(The data begins)
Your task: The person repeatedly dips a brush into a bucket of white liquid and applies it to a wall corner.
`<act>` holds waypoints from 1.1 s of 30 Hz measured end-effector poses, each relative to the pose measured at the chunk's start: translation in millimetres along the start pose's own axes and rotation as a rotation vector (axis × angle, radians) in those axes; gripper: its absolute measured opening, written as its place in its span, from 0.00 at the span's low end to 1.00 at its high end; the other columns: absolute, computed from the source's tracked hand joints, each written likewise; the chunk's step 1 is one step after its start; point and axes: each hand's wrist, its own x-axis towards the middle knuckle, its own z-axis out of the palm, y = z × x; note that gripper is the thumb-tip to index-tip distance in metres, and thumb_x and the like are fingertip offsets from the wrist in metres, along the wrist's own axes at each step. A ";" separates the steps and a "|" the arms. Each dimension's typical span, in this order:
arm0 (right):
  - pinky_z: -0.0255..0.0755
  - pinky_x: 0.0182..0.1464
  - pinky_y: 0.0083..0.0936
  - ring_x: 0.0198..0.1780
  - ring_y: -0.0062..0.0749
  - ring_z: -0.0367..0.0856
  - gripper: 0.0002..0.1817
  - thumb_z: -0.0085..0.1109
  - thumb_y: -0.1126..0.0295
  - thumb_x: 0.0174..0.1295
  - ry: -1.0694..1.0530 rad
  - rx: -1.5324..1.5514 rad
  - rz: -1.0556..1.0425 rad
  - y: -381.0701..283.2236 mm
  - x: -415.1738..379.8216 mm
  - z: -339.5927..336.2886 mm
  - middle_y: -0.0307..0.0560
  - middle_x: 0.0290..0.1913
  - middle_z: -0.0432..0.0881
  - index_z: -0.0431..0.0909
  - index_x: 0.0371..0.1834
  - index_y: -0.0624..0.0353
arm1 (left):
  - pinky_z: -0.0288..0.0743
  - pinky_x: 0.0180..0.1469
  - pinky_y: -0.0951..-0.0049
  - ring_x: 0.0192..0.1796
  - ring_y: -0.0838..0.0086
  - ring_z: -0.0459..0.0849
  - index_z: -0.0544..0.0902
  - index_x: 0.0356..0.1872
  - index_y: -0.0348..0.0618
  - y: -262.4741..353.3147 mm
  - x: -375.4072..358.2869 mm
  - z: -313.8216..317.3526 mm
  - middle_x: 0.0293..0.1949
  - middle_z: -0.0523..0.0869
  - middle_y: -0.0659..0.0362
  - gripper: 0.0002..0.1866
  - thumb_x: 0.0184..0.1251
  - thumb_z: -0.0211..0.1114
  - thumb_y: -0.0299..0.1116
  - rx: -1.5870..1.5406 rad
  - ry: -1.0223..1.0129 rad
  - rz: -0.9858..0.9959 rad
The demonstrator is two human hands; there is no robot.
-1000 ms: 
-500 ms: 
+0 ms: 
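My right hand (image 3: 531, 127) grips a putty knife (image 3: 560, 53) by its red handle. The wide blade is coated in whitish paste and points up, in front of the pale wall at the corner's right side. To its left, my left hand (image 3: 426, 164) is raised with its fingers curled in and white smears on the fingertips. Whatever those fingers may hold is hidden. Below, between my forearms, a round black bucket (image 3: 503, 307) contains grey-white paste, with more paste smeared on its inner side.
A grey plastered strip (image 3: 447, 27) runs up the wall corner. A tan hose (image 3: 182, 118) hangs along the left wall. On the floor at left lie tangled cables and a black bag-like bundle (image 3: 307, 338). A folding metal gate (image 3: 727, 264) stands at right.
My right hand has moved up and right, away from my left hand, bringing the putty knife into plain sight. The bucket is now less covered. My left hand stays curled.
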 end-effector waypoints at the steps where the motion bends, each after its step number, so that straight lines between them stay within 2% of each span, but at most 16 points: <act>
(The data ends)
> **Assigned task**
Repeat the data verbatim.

> **Result of the exercise**
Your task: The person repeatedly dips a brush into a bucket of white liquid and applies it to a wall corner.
`<act>` holds waypoints from 1.1 s of 30 Hz measured end-effector poses, each relative to the pose measured at the chunk's start: translation in millimetres along the start pose's own axes and rotation as a rotation vector (axis × angle, radians) in those axes; gripper: its absolute measured opening, written as its place in its span, from 0.00 at the span's low end to 1.00 at its high end; the other columns: absolute, computed from the source's tracked hand joints, each written likewise; the chunk's step 1 is one step after its start; point and axes: each hand's wrist, its own x-axis towards the middle knuckle, its own z-axis out of the palm, y = z × x; note that gripper is the thumb-tip to index-tip distance in metres, and thumb_x and the like are fingertip offsets from the wrist in metres, along the wrist's own axes at each step. A ";" separates the steps and a "|" the arms. Each dimension's typical span, in this order:
arm0 (right):
  - pinky_z: -0.0255..0.0755
  - pinky_x: 0.0182..0.1464
  - pinky_y: 0.0083..0.0936
  - ring_x: 0.0198..0.1780
  - ring_y: -0.0062..0.0749
  - ring_z: -0.0367..0.0856
  - gripper: 0.0002..0.1817
  - thumb_z: -0.0085..0.1109
  - thumb_y: -0.1126..0.0295
  - thumb_x: 0.0174..0.1295
  - ry: -1.0694..1.0530 rad
  - rx: -1.5324..1.5514 rad
  - rz: -1.0556..1.0425 rad
  - y: -381.0701..283.2236 mm
  - x: -415.1738..379.8216 mm
  - z: -339.5927..336.2886 mm
  - middle_y: -0.0307..0.0560
  - middle_x: 0.0290..0.1913
  - middle_z: -0.0432..0.0881
  - index_z: -0.0431..0.0909
  - index_x: 0.0371..0.1834
  - index_y: -0.0624..0.0353
arm1 (left):
  - pinky_z: -0.0288..0.0743
  - pinky_x: 0.0180..0.1469
  - pinky_y: -0.0951..-0.0049
  - ring_x: 0.0192..0.1796
  - ring_y: -0.0838..0.0086
  - ring_z: -0.0459..0.0849
  - index_z: -0.0544..0.0902
  - index_x: 0.0356..0.1872
  - index_y: -0.0348..0.0618
  - y: -262.4741..353.3147 mm
  - x: -375.4072..358.2869 mm
  - z: -313.8216..317.3526 mm
  - middle_x: 0.0293..0.1949
  - middle_z: -0.0523..0.0869
  - middle_y: -0.0659..0.0362
  - gripper: 0.0002..0.1866
  - thumb_x: 0.0184..0.1251
  - thumb_z: -0.0211..0.1114
  - thumb_y: -0.0299..0.1116
  - rx: -1.5870..1.5406 rad
  - ry: -1.0223..1.0129 rad
  - rz: -0.9858..0.9959 rad
The demonstrator is two human hands; there is no robot.
-1000 ms: 
-500 ms: 
+0 ms: 
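My right hand (image 3: 531, 127) grips a putty knife (image 3: 560, 53) by its red handle. The wide blade is coated in whitish paste and points up, in front of the pale wall at the corner's right side. To its left, my left hand (image 3: 426, 164) is raised with its fingers curled in and white smears on the fingertips. Whatever those fingers may hold is hidden. Below, between my forearms, a round black bucket (image 3: 503, 307) contains grey-white paste, with more paste smeared on its inner side.
A grey plastered strip (image 3: 447, 27) runs up the wall corner. A tan hose (image 3: 182, 118) hangs along the left wall. On the floor at left lie tangled cables and a black bag-like bundle (image 3: 307, 338). A folding metal gate (image 3: 727, 264) stands at right.
My right hand has moved up and right, away from my left hand, bringing the putty knife into plain sight. The bucket is now less covered. My left hand stays curled.
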 end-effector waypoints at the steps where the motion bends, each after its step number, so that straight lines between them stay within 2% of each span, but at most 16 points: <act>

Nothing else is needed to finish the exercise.